La cause de cette pollution est double : les rejets insuffisamment traités des stations d’épuration et l’usage intensif d’antibiotiques en médecine humaine comme en élevage. Le lien avec l’industrie touristique, qui pèse lourdement dans l’économie française, rend le sujet encore plus sensible : peu de responsables veulent alerter sur une situation qui pourrait nuire à cette activité stratégique.

Un appel au sursaut : changer radicalement notre rapport à l’eau

Face à l’ampleur du désastre, Fabrice Nicolino n’en reste pas à la dénonciation. Il plaide pour un sursaut éthique, moral et philosophique. L’eau n’est pas un produit comme un autre. Elle est au cœur de notre biologie, de notre culture, de notre civilisation. Notre cerveau est composé à 80 % d’eau : la polluer, c’est nous abîmer nous-mêmes.

Le journaliste appelle à une prise de conscience radicale : il ne suffit plus de dépolluer. Il faut stopper à la source les causes de la pollution. Cela implique de revoir en profondeur notre modèle agricole, notre dépendance à la chimie industrielle, notre logique de consommation à outrance. Il s’agit, selon Nicolino, de « sacraliser » l’eau, de lui redonner le statut qu’elle mérite : celui d’un bien commun inviolable, à protéger à tout prix.

Conclusion : une crise de civilisation

Le constat de Fabrice Nicolino est sans appel : nous sommes en train de tuer l’eau, et donc de mettre en péril notre avenir collectif. Cette crise de l’eau est bien plus qu’un enjeu environnemental : c’est une crise de civilisation.
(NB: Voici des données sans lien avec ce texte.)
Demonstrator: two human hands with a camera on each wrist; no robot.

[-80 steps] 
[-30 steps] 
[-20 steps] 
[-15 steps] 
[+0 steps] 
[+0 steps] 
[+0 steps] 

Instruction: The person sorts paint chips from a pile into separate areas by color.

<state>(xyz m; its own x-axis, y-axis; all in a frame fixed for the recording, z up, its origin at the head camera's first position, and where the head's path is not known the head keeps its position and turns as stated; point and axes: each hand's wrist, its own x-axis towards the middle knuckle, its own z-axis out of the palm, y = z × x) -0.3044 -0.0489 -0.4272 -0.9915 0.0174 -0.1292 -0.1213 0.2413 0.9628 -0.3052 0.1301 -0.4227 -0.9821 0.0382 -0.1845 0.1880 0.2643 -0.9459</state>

Elle questionne nos priorités, notre rapport au vivant, nos choix économiques. Alors que les pollutions s’accumulent et que les institutions semblent dépassées, il revient à chaque citoyen, à chaque collectivité, à chaque entreprise, de réinventer un rapport respectueux et lucide à cette ressource vitale.

L’eau qu’on assassine n’est pas seulement un cri d’alerte. C’est un manifeste pour une nouvelle culture de l’eau, faite de respect, de sobriété et de justice. Une culture dont dépend peut-être notre survie.